The forecast may be grim and we may not be heading off to the Costas. Don’t despair. There are plenty of bumper books to help you find a summer escape.
For an old-fashioned mystery : ‘The Lamplighters’ by Emma Stonex.
They say the sea keeps its secrets…
Captivating Cornwall, remote and mysterious, it keeps its secrets close. Emma Stonex takes inspiration from real events of 1900 and updates
1972. How have three lighthouse keepers vanished from a lighthouse miles from the shore? Doors are locked from the inside and all clocks have stopped. Time itself paused with the disappearance of the men. The logs speak of a ferocious storm, yet the weather had been calm for the past week.
Twenty years later and the women left behind are still struggling to move on. Divided by grief and a tragedy that should have united them, they decide to speak their versions of the truth to a writer. Will the truth finally be uncovered?
A compelling mystery that is also a love story. A perfect holiday read.
A life examined: The Boy on The Shed – Paul Hollis.

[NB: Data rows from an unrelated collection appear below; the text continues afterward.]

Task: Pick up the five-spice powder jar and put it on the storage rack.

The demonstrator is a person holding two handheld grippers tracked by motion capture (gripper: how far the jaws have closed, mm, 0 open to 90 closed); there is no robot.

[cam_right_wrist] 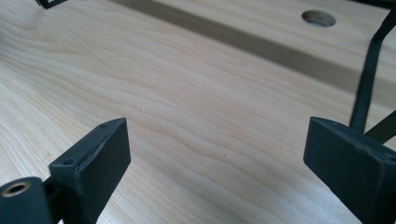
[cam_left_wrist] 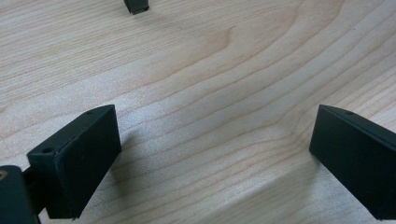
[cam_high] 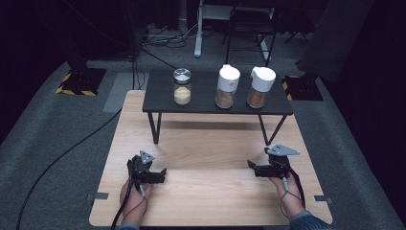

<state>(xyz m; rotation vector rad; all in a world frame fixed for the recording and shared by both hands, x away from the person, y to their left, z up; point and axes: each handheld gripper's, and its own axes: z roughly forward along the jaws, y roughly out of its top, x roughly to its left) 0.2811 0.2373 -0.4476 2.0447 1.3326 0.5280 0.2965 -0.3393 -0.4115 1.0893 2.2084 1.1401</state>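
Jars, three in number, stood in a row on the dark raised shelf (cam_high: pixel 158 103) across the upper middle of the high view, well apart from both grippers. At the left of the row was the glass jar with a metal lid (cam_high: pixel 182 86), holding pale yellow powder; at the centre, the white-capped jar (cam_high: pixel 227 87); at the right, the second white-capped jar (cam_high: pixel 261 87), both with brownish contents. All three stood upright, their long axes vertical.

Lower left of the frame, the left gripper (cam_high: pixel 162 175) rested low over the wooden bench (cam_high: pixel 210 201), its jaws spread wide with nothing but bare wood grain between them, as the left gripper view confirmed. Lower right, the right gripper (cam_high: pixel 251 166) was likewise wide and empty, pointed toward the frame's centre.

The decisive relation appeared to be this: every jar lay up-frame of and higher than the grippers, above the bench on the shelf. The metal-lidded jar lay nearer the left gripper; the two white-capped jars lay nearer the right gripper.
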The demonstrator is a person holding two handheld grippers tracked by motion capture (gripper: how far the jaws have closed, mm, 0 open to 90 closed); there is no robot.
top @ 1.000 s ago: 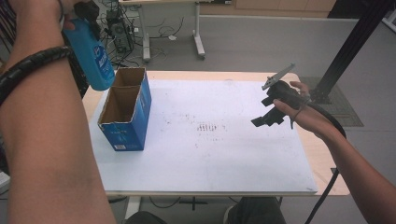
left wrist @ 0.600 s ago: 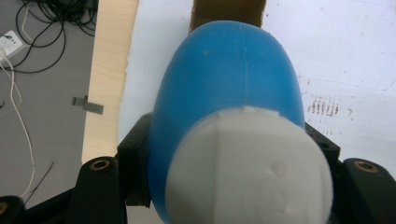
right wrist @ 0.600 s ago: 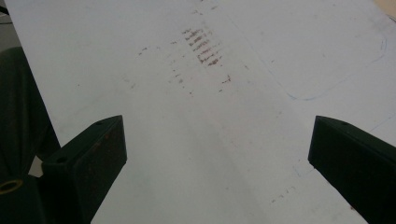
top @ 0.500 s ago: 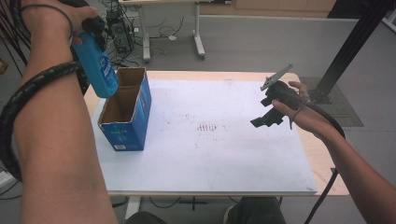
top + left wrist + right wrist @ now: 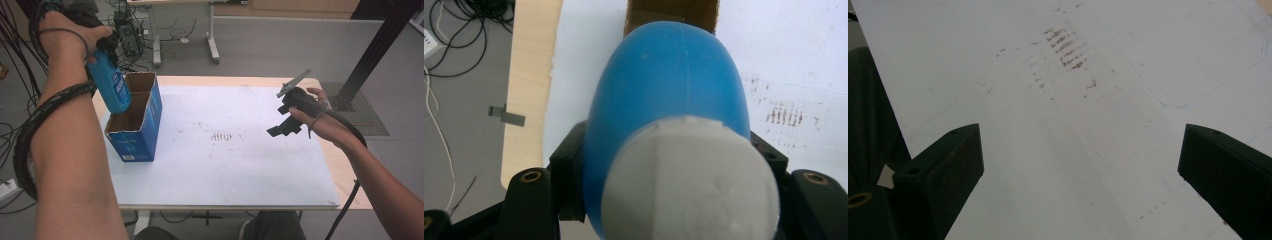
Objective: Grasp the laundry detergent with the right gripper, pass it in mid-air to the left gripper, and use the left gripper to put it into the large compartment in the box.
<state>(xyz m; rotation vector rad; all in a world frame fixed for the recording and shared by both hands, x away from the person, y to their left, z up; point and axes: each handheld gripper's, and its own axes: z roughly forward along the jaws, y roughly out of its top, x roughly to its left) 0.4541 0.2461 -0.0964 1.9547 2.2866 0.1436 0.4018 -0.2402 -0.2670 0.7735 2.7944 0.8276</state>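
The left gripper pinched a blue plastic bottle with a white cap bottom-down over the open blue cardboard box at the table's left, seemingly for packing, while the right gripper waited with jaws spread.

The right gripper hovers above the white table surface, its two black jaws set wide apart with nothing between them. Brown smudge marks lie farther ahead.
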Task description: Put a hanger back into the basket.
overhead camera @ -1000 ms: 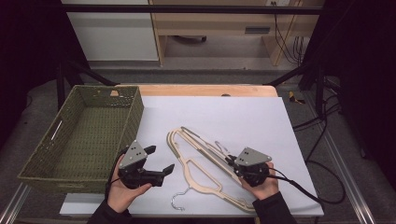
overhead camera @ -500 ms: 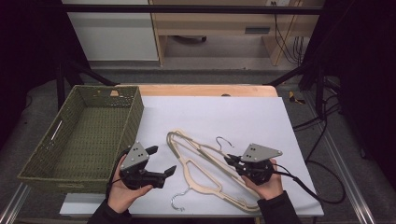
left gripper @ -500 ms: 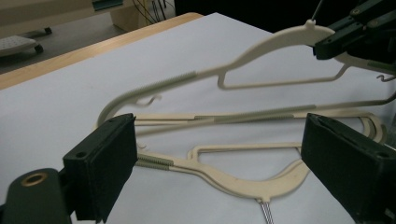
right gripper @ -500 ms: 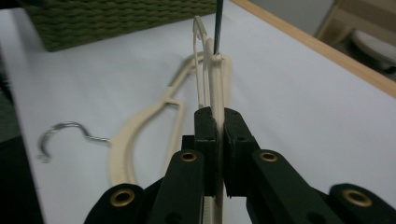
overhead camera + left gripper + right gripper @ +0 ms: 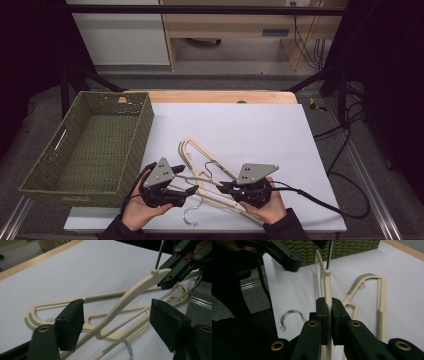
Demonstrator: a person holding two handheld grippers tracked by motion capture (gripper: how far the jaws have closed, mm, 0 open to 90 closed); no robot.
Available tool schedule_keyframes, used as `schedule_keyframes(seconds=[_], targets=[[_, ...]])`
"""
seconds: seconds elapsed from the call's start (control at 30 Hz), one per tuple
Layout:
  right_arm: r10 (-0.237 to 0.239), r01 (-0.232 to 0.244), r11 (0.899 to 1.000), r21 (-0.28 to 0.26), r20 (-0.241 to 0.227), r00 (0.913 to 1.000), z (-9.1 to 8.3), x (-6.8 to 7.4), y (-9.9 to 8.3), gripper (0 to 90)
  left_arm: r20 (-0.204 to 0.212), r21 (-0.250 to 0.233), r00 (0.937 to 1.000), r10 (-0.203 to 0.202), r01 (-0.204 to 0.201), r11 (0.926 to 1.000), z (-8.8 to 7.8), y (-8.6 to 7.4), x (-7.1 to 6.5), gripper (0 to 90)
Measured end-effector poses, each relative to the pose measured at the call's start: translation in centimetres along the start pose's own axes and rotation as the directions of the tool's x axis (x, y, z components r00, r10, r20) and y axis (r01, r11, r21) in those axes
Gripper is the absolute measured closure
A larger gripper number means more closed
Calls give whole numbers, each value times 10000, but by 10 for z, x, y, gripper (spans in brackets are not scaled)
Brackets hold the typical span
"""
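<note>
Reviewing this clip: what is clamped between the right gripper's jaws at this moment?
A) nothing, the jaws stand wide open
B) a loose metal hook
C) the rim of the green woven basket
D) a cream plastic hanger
D: in the right gripper view the right gripper has its jaws pressed together on the flat arm of a cream hanger, lifted off the white table.

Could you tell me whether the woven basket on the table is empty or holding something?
Empty. The high view shows the green woven basket with a bare floor inside; the hangers lie outside it on the white sheet.
</note>
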State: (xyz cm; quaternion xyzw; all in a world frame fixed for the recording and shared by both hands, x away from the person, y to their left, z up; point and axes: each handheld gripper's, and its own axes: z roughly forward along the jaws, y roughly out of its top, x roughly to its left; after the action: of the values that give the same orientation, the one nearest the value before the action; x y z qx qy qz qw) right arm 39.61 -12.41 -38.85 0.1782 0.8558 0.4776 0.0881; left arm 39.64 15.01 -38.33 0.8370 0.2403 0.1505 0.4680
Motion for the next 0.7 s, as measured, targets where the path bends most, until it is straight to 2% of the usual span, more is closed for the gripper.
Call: schedule_keyframes(seconds=[0.1, 0.23, 0.27, 0.3, 0.5, 0.67, 0.7], targets=[[33, -33, 10000, 4, -277, 9996, 2, 2, 0, 866, 447, 343, 9989, 101, -116, 9993, 7, -1, -1, 424], [11, -8, 10000, 52, -477, 9989, 3, 3, 1, 866, 666, 647, 9976, 206, -249, 9976, 12, -3, -2, 551], [11, -8, 10000, 52, -477, 9989, 3, 3, 1, 866, 711, 679, 9973, 200, -249, 9974, 12, -4, -3, 551], [-38, 44, 10000, 86, -627, 9980, 4, 4, 1, 866, 726, 725, 9970, 271, -323, 9968, 13, -4, -3, 613], [-19, 33, 9999, 162, -851, 9964, 5, 3, 1, 864, 686, 1104, 9951, 715, -788, 9908, 12, -3, -7, 661], [-46, 59, 9998, 206, -637, 9980, 3, 3, 1, 821, 772, 1311, 9919, 1010, -1105, 9852, 9, -2, -11, 720], [-113, 116, 9999, 90, -290, 9995, 2, 2, 1, 785, 964, 1285, 9914, 890, -1010, 9865, 9, -1, -12, 758]])
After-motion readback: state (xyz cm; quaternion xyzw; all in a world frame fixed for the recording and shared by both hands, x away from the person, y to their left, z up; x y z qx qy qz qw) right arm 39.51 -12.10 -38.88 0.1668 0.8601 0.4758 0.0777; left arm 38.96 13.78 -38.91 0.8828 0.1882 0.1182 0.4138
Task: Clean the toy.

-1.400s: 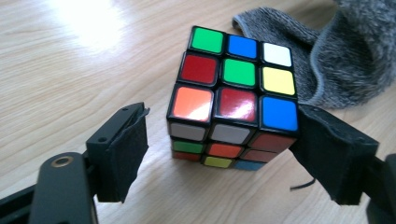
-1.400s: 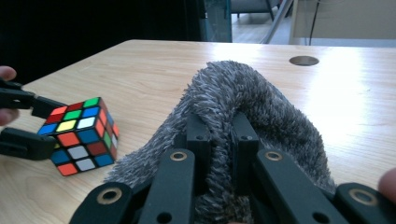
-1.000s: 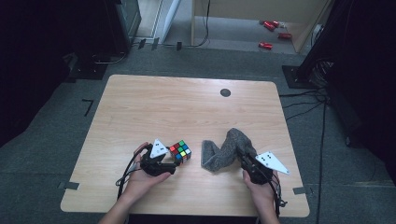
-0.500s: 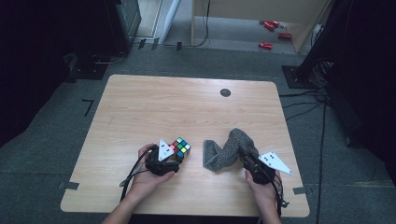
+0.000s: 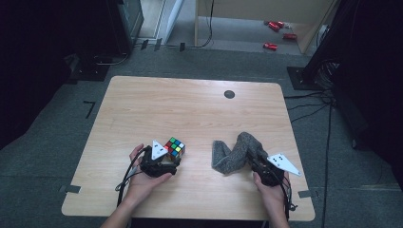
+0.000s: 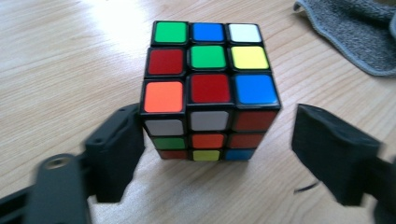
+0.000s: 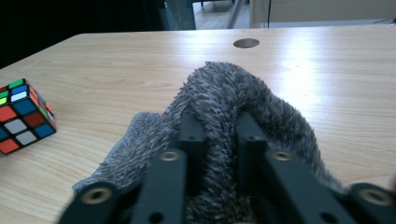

Paul Hollis has led one hell of a life. Born into a catholic family , who lived in a largely protestant town, just outside Belfast. His talent apparent from a young age and it propelled him into Newcastle United’s first team aged just 16. Naturally, being a wizarding winger and Northern Irish, comparisons to George Best followed In essence, this is a footballing story set against a backdrop of love, death, leaving home and growing up an outsider.
His dealings with Newcastle United as a player and his subsequent career as a physio, earned him the acquaintance of Newcastle legends including Keegan, Dalglish, Gullit, Gascoigne and Shearer. He even became a member of Shearer’s backroom staff.
Whilst his footballing days may have ended in disappointment, he pulled himself up, gaining a masters degree and qualifying as a barrister.
It has been quite a journey for the Boy on the Shed. This is an excellent biography that should grace the bookshelves of football fans an non-fans alike.
To capture a spy: Box 88 by Charles Cumming.
1989. The end of the Cold War. Lachlan Kite is recruited and sent to France. His mission is to investigate an Iranian businessman who is implicated in the Lockerbie bombing.
The truth is more terrifying than anyone predicted. Years later, MI5 learn of Box 88’s existence – the shadowy organisation that embroiled Kite, putting him firmly in their crosshairs. The Iranians get hold of him first; brutally torturing him in a bid to find out happened in France.
How far would you go to protect your present from our past? Charles Cumming is at the top of his game and this is a superbly crafted spy thriller.
A Life in Food: Hungry by Grace Dent
Any recipe book that extols the virtues of chips and gravy, fruit and nut bars and frazzles deserves some special culinary writing award.
Grace Dent is one of our wittiest writers – on food and more. This is an account of growing up in 1980s’s Britain explained through the lens of what we ate; Angel Delight, Findus Crispy Pancakes to name but two. She explains what food meant to her and her working-class family and how her palette developed through exposure to posh restaurants, sophisticated foods and of course, her appearance on Masterchef.
Funny, tender and touching, her account of a family Christmas meal with Wham’s Last Christmas blaring in the background and raising expectations as to what a Christmas dinner table should look like:
“there is no scene in that video where George explains to Pepsi and Shirley that there’s no room at the six-person dinner table, so they’ll be eating their turkey on a pull out wallpapering bench, sitting on deckchairs”
A warm-hearted, treacle- sponge comfort read of a book that serves up ‘food for thought’ on the role food plays for us all and how what we eat is so dependent on social class and family.
Modern Classic- The Pursuit of Love by Nancy Mitford
The recent BBC adaptation introduced Nancy Mitford’s most enduring novel to a new generation.
Finding Mr Right has always been hard! Set in the snobby upper class inter-war years. Fanny, our narrator takes us on a beautifully observed comic journey of manners and match-making., encapsulating the tedium of waiting to grow-up and have adventures.
Both Fanny and Linda, her magnetically beautiful cousin dream of escaping the clutches of Uncle Matthew and their dull countryside existence. Will love prove to be what they always dreamed of? Linda kisses plenty of frogs on the way before finding her one true love. Fanny has a slightly less dramatic path.
There’s a host of memorable characters which include Uncle Matthew ( a slightly more nuanced character than Dominic West’s portrayal suggested) and Linda herself; headstrong, amusing and not as irritating as she could be in a less-gifted writers hands. A glorious, witty romp of a read.
A read from Reigate Writer: Loaded Niki Mackay.
This gangland thriller from Reigate’s Queen of Crime is based on the true story of a string of unsolved murders from the 1960’s.
Faith Diamond comes from a tough background. Life is all about surviva. When a series of prostitutes are found murdered, the evidence points to Marshall Valla, a man connected to Faith’s own family, who themselves are involved in the underworld.
Faith is forced to consider that her family may be involved in something more evil than she ever envisaged.
Who can you trust when you doubt those closest to you?